Cover des Buches

Schlottmann, Antje ; Wintzer, Jeannine
Weltbildwechsel
Ideengeschichten geographischen Denkens und Handelns
Bern: Haupt, 2019. - 405 S.
ISBN 9783825252182

ÖFSE-Signatur:

27590

Geografie ; Paradigma ; Handbuch

Im Kontext der Geografie bedeuten Weltbilder jene durchaus heterogenen Perspektiven auf Raum, die stets in spezifische Wertvorstellungen, Normen und historische Kontexte eingebettet sind. Sie sind Produkte des Denkens und Handelns von Geograf_innen unter Rückgriff auf bereits etablierte Vorstellungen von Raum, gleichzeitig stellen sie wiederum die Voraussetzung für das Denken und Handeln anderer Personen dar. Weltbilder können sich gesellschaftlich oder kulturell unterscheiden, parallel existieren, lediglich kurzfristig Gültigkeit erlangen oder aber Jahrhunderte überdauern. Eine Beschäftigung mit ihnen ist solcherart vor allem auch eine Auseinandersetzung mit der Wissenschaftsgeschichte.

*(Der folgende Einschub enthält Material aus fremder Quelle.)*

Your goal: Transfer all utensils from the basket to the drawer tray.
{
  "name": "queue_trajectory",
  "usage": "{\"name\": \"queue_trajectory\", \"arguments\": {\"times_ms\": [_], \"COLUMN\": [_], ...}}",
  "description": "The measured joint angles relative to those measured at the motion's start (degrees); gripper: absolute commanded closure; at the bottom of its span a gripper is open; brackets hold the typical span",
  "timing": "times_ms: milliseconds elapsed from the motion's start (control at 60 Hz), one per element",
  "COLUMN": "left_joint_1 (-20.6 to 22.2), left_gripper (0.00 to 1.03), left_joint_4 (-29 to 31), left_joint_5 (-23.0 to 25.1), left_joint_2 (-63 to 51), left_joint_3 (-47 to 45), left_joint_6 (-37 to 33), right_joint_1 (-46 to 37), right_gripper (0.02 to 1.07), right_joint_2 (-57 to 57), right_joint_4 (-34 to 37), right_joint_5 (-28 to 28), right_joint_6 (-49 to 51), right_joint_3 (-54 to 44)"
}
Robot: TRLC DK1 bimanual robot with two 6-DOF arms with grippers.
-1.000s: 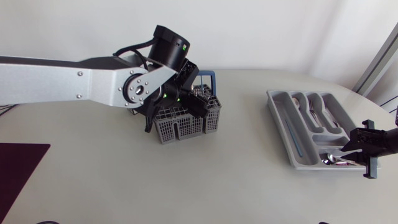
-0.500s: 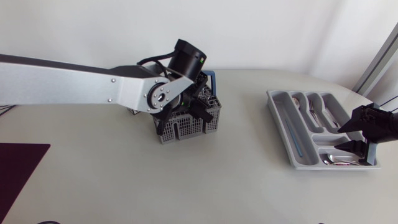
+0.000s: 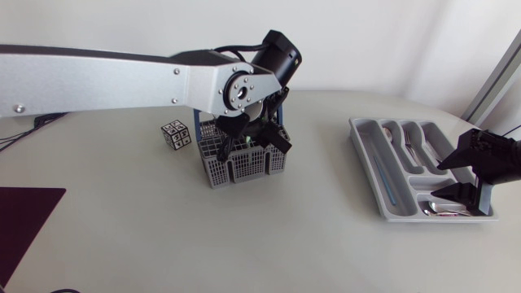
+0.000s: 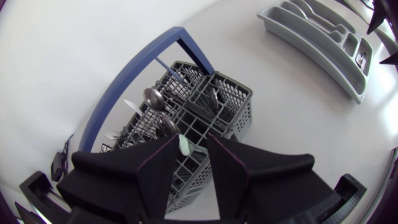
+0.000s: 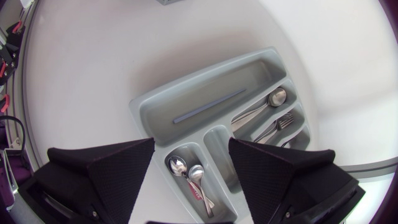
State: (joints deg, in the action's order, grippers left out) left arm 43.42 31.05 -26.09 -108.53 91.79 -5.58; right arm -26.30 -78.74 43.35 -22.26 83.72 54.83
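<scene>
Reaching in from the left, the silver-grey left arm [image 3: 122, 77] holds the left gripper [image 3: 262, 140] over the grey plastic lattice basket with a blue handle [image 3: 244, 169] at the table's far middle in the head view. A black-and-white patterned cube [image 3: 175, 134] sits just left of it. At the right lies the grey moulded drawer tray [image 3: 364, 155], with the right gripper [image 3: 453, 175] spread above its near right end.

The left wrist view shows the left gripper [image 4: 193, 158] with its fingers a narrow gap apart above the basket [image 4: 217, 106]. The tip of a pale utensil handle [image 4: 184, 144] rises between them against one finger, not clamped. A steel spoon [image 4: 152, 96] stands in a compartment ahead.

The right wrist view has the right gripper [image 5: 189, 165] wide apart over the tray [image 5: 149, 106]. The tray holds a thin blue-grey stick [image 5: 208, 104] in its long compartment, a long spoon [image 5: 273, 98] and a fork [image 5: 283, 122] in narrower ones, and two small spoons [image 5: 186, 169] in a short end compartment.
</scene>
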Motion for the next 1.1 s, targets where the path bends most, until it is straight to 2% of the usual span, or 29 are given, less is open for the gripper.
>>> {"name": "queue_trajectory", "arguments": {"times_ms": [600,733,867,1100], "left_joint_1": [-1.92,-2.38,-2.54,-2.54], "left_gripper": [0.75,0.83,0.99,1.00], "left_joint_4": [-0.96,-3.45,-5.79,-9.62], "left_joint_5": [-3.65,-4.33,-4.68,-4.79], "left_joint_2": [-4.98,-5.97,-5.97,-4.70], "left_joint_3": [-0.02,-0.02,-0.37,-3.69], "left_joint_6": [1.09,1.09,1.07,1.07], "right_joint_1": [4.76,5.68,6.49,7.89], "right_gripper": [0.20,0.20,0.20,0.20], "right_joint_2": [3.50,4.55,5.38,6.32], "right_joint_4": [-0.02,-0.07,-0.70,-1.20], "right_joint_5": [0.07,0.46,1.07,1.33], "right_joint_6": [-2.49,-3.08,-3.69,-4.50], "right_joint_3": [-6.19,-6.69,-7.98,-8.90]}}
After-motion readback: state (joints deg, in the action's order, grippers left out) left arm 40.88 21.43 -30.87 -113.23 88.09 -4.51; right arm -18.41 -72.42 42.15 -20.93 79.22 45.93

Die beiden Geografinnen Antje Schlottmann und Jeannine Wintzer verhandeln in dem Band „Weltbildwechsel“ die Geschichte ihrer hybriden Disziplin, die weder ausschließlich Natur- noch Sozialwissenschaft ist. Sie fragen danach, wie geografisches Wissen entsteht, unser Denken und Handeln strukturiert, vermittelt und instrumentalisiert wird. Ihr Unterfangen gerät dabei nicht zu einer rein ideengeschichtlich operierenden Anthologie, sondern erzählt stets von den gesellschaftlichen und politischen Implikationen geografischer Weltbilder. Diskutiert werden etwa jene geografischen Perspektiven, die in Prozessen von Eurozentrismus, kolonialer Expansion oder geopolitischen Konflikten in Wert gesetzt werden. Andernorts wiederum beschäftigen sich die beiden Autor_innen mit den Paradigmenwechseln der Entwicklungsforschung und reflektieren kritisch (neo-)koloniale und eurozentrische Wissenssysteme. „Weltbildwechsel“ rekonstruiert somit historische Perspektiven ebenso, wie es aktuelle Diskurse einzuordnen und zu diskutieren vermag. Vor allem aber schafft es Bewusstsein für die Vielfalt geografischer Praktiken und den Horizont sowie die Limitationen des eigenen Weltbildes.